Exercise brief: Your response to the data below should hold nothing except the lines from the one containing "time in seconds" down to the one containing "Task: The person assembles", reproduced exactly and without pictures.

[Extracted data entries]
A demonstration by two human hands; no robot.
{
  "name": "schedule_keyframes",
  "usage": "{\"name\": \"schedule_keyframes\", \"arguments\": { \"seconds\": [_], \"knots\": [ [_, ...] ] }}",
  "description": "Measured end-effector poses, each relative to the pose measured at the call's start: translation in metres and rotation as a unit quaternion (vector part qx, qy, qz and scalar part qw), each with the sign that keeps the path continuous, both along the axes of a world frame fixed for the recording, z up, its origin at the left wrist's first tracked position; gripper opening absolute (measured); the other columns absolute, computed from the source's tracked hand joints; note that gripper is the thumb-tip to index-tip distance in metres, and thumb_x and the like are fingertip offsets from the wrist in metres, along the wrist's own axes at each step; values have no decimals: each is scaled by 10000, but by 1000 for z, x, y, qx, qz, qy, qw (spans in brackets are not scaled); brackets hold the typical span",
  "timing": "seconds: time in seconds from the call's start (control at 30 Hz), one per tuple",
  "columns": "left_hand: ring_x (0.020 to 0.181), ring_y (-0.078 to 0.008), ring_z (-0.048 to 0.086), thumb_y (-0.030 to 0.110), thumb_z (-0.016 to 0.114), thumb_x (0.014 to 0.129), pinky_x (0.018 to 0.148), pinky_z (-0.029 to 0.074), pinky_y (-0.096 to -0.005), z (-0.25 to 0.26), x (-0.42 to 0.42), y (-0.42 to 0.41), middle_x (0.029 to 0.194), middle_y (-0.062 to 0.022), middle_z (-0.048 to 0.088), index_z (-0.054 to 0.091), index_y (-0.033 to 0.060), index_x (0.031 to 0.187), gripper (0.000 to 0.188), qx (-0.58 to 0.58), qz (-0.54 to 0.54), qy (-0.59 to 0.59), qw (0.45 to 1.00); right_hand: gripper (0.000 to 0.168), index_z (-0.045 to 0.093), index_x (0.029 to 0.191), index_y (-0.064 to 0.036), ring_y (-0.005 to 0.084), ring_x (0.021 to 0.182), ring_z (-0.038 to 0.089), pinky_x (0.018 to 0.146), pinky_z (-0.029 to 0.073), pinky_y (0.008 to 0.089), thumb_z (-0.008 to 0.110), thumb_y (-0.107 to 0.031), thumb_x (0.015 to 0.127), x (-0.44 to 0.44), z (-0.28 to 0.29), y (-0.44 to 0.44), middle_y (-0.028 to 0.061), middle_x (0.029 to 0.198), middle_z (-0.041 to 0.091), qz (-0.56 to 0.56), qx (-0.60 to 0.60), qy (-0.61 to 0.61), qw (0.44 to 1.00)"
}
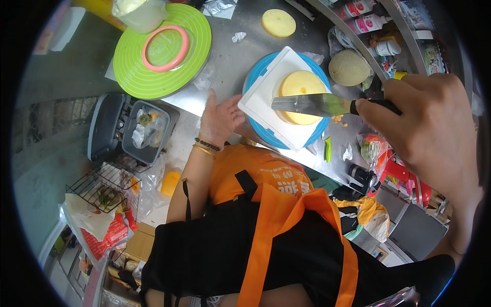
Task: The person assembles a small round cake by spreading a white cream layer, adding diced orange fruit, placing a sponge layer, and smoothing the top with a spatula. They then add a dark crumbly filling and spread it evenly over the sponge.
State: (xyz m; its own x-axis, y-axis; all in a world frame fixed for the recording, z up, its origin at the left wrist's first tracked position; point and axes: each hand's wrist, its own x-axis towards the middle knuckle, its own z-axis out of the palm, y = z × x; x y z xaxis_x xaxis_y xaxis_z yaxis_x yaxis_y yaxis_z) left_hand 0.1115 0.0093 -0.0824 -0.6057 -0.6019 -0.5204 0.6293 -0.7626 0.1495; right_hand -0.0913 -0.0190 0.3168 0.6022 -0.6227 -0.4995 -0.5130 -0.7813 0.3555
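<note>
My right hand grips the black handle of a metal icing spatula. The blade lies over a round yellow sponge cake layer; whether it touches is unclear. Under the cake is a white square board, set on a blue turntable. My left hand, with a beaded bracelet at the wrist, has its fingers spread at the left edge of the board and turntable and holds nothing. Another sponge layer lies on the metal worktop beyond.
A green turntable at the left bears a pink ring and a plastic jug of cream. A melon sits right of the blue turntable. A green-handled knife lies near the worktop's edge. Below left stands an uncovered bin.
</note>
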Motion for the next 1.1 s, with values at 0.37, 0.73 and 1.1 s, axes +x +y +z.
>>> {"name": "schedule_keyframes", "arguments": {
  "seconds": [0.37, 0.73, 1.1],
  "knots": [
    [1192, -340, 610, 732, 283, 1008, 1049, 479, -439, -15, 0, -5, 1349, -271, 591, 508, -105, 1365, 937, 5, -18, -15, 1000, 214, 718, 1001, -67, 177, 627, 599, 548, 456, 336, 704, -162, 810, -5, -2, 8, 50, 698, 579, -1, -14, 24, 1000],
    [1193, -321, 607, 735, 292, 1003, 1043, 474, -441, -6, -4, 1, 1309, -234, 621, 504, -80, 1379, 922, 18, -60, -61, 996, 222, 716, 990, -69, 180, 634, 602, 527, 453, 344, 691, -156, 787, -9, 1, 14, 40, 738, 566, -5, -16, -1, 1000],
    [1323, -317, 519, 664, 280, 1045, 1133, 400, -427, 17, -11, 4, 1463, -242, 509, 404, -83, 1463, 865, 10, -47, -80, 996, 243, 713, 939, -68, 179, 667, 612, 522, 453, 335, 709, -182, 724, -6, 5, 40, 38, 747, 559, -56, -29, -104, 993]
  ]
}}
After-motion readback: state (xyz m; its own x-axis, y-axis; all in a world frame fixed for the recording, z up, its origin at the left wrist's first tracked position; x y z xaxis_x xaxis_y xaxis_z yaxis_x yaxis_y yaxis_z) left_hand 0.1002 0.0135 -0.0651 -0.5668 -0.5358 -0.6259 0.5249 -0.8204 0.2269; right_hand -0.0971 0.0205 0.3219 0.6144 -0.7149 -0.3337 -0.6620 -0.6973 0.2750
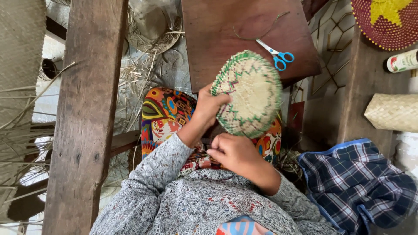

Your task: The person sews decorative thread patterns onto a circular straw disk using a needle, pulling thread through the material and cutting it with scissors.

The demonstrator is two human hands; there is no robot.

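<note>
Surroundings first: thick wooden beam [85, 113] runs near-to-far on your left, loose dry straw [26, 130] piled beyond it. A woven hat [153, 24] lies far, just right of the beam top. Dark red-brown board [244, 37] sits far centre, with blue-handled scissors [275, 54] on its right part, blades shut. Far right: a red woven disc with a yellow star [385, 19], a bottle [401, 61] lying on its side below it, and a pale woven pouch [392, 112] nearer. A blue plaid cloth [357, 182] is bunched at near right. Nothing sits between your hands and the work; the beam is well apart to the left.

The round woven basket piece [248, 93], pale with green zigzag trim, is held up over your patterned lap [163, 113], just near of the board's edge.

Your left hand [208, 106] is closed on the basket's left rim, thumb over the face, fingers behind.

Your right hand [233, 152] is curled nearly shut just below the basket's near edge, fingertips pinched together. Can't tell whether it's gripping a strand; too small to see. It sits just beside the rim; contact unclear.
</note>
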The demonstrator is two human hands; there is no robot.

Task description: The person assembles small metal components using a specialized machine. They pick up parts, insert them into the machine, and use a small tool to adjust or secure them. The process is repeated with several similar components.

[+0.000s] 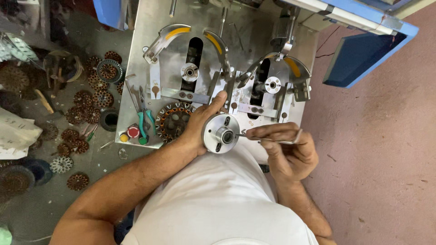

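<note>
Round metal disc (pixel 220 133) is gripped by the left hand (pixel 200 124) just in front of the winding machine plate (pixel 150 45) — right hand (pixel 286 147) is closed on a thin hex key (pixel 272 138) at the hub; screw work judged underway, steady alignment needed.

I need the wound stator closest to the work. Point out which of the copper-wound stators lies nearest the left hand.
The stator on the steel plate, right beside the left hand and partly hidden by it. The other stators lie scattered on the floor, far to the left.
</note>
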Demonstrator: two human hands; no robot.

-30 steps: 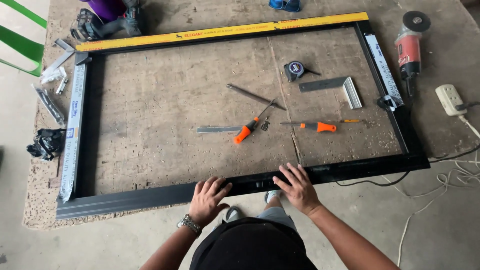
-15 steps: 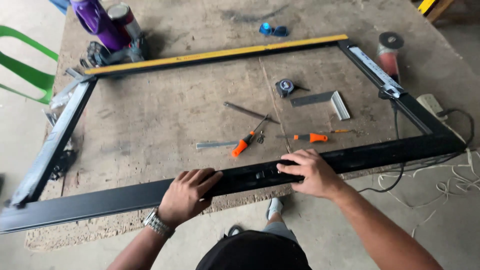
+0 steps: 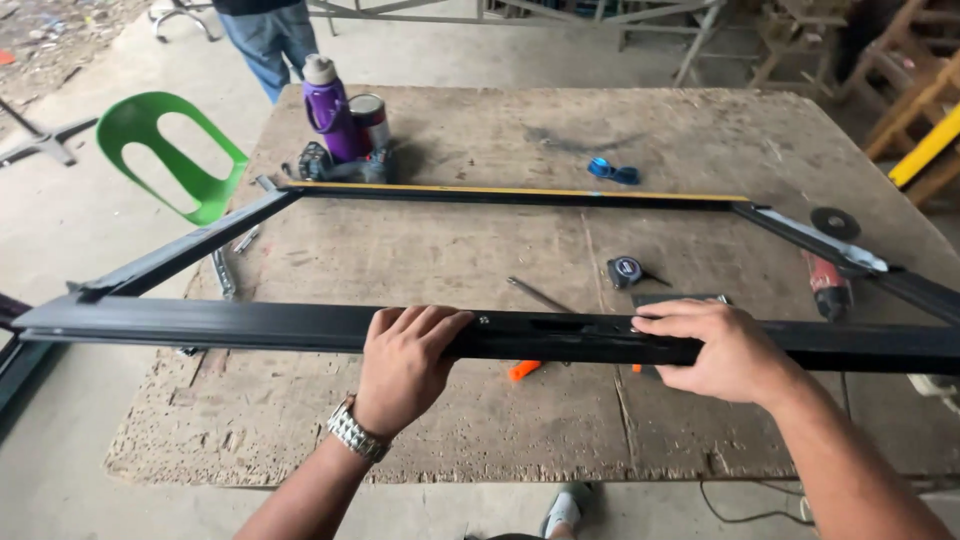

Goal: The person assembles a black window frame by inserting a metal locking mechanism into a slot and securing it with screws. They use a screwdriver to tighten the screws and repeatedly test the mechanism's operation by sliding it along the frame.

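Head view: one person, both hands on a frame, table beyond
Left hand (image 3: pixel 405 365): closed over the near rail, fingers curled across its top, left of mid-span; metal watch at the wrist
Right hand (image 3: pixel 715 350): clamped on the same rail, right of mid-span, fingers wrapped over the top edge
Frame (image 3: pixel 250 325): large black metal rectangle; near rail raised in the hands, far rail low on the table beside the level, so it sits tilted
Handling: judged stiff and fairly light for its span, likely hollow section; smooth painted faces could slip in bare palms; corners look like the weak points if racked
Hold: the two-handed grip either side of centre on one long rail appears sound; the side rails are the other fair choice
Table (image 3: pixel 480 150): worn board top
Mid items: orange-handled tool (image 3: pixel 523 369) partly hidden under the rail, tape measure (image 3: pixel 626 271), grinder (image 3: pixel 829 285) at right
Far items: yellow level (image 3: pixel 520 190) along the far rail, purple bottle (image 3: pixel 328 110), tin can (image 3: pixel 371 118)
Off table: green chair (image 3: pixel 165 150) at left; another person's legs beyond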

Result:
  "timing": "seconds: time in seconds from the call's start (control at 30 Hz), one per tuple",
  "columns": "left_hand: ring_x (0.020 to 0.181), ring_y (-0.078 to 0.008), ring_z (-0.048 to 0.086), thumb_y (-0.030 to 0.110), thumb_z (-0.016 to 0.114), thumb_x (0.014 to 0.129), pinky_x (0.018 to 0.148), pinky_z (-0.029 to 0.074), pinky_y (-0.096 to -0.005), z (-0.25 to 0.26), x (-0.42 to 0.42), y (-0.42 to 0.41), middle_x (0.029 to 0.194), middle_y (-0.062 to 0.022), middle_z (-0.048 to 0.088), index_z (-0.054 to 0.091), index_y (-0.033 to 0.060), index_x (0.031 to 0.187), gripper (0.000 to 0.188), qx (-0.58 to 0.58), qz (-0.54 to 0.54), qy (-0.59 to 0.59), qw (0.45 to 1.00); right_hand: gripper (0.000 to 0.168), index_z (-0.045 to 0.093), index_x (0.029 to 0.191), index_y (-0.064 to 0.036), ring_y (-0.005 to 0.084), ring_x (0.021 to 0.182), ring_z (-0.038 to 0.089), pinky_x (0.018 to 0.146), pinky_z (-0.029 to 0.073), pinky_y (0.008 to 0.089), thumb_z (-0.008 to 0.110), thumb_y (-0.107 to 0.031), thumb_x (0.015 to 0.127), x (-0.44 to 0.44), z (-0.28 to 0.29), y (-0.44 to 0.44), middle_y (-0.028 to 0.061), middle_x (0.029 to 0.198), middle_z (-0.041 to 0.091), qz (-0.56 to 0.56), qx (-0.60 to 0.60), qy (-0.61 to 0.61), qw (0.44 to 1.00)"
}
Task: The person assembles a small round cake by spreading a white cream layer, adding diced orange fruit, placing a sponge layer, and smoothing the top with a spatula. They then add a dark crumbly filling and spread it evenly over the sponge.

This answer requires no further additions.